- _Task brief_: Work out the count of lines in the material where the string "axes" shows up, and reply with it alone.

========

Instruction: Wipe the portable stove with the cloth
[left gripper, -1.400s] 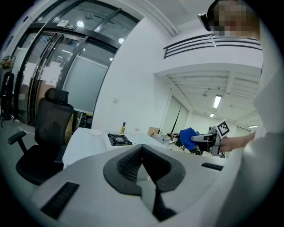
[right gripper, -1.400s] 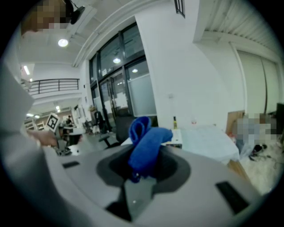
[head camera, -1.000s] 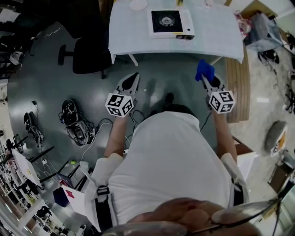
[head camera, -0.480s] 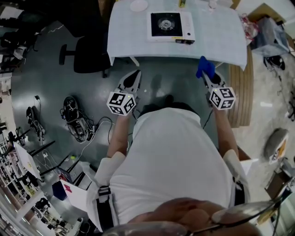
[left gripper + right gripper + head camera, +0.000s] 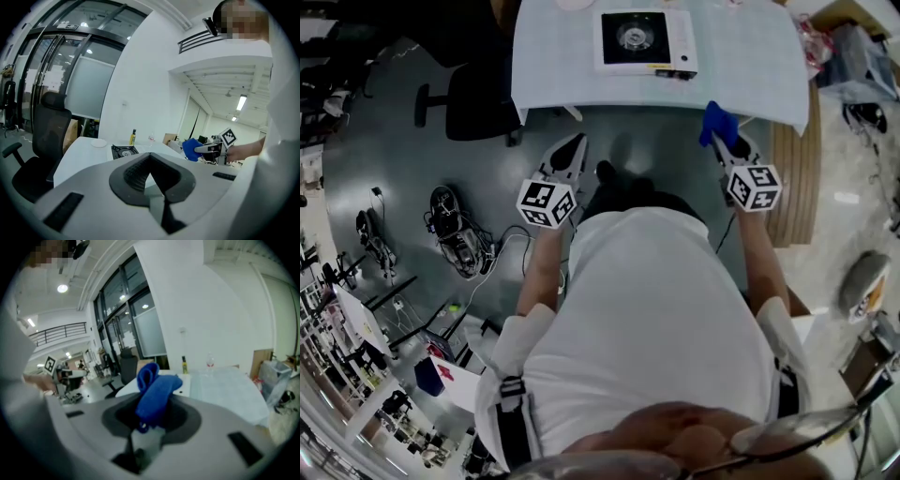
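The portable stove [image 5: 642, 42], white with a black burner top, sits on the white-covered table [image 5: 750, 66] ahead of me. My right gripper [image 5: 715, 134] is shut on a blue cloth [image 5: 717, 120], held in the air just short of the table's near edge. In the right gripper view the cloth [image 5: 154, 392] stands up from between the jaws. My left gripper [image 5: 573, 143] hangs over the floor to the left, shut with nothing in it. The left gripper view shows the stove [image 5: 123, 151] on the table and the cloth [image 5: 191, 148] off to the right.
A black office chair [image 5: 473, 103] stands at the table's left corner. A bottle [image 5: 133, 137] and a white plate [image 5: 99, 143] sit on the table behind the stove. Cables and gear [image 5: 455, 239] lie on the floor at left; bags [image 5: 853, 66] are at right.
The table and stove have drawn nearer as the person steps forward. Both grippers have moved toward the table edge. The blue cloth stays in the right gripper.
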A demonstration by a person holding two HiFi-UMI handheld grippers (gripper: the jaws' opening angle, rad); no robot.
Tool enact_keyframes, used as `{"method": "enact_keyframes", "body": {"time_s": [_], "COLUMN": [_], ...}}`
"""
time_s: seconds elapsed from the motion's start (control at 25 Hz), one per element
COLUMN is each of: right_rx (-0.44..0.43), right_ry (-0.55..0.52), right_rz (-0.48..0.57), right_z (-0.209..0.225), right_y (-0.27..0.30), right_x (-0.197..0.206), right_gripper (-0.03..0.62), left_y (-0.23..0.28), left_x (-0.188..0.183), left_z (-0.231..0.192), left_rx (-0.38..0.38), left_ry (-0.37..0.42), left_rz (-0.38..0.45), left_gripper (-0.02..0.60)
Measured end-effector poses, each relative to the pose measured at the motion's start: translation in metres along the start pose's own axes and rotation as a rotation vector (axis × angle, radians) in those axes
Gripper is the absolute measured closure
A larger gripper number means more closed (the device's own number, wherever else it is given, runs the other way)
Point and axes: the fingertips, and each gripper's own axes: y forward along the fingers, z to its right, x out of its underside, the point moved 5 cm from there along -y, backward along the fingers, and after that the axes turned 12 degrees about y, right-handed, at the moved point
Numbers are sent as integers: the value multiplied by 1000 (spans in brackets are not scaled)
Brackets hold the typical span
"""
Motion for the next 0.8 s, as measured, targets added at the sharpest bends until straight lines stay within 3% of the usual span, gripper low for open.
{"method": "enact_keyframes", "body": {"time_s": [0.48, 0.8], "right_rx": [84, 164], "right_ry": [35, 69], "right_rz": [-45, -102], "right_z": [5, 4], "right_y": [56, 110], "right_x": [1, 12], "right_gripper": [473, 473], "left_y": [44, 78], "left_x": [2, 15], "left_z": [-50, -95], "left_rx": [85, 191], "left_ry": [38, 72], "left_rz": [-13, -84], "left_gripper": [548, 548]}}
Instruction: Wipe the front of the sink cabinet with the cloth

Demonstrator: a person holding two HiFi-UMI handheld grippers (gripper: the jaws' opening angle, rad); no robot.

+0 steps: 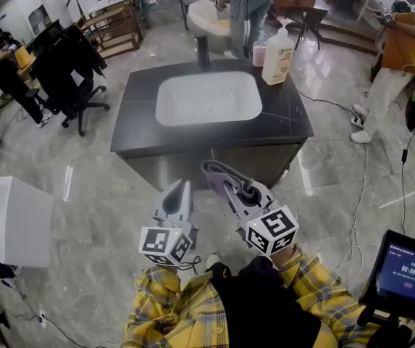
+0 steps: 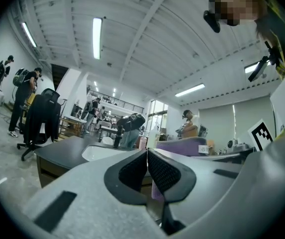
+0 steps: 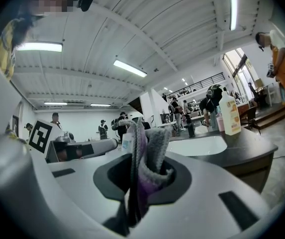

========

- _Response box_: 2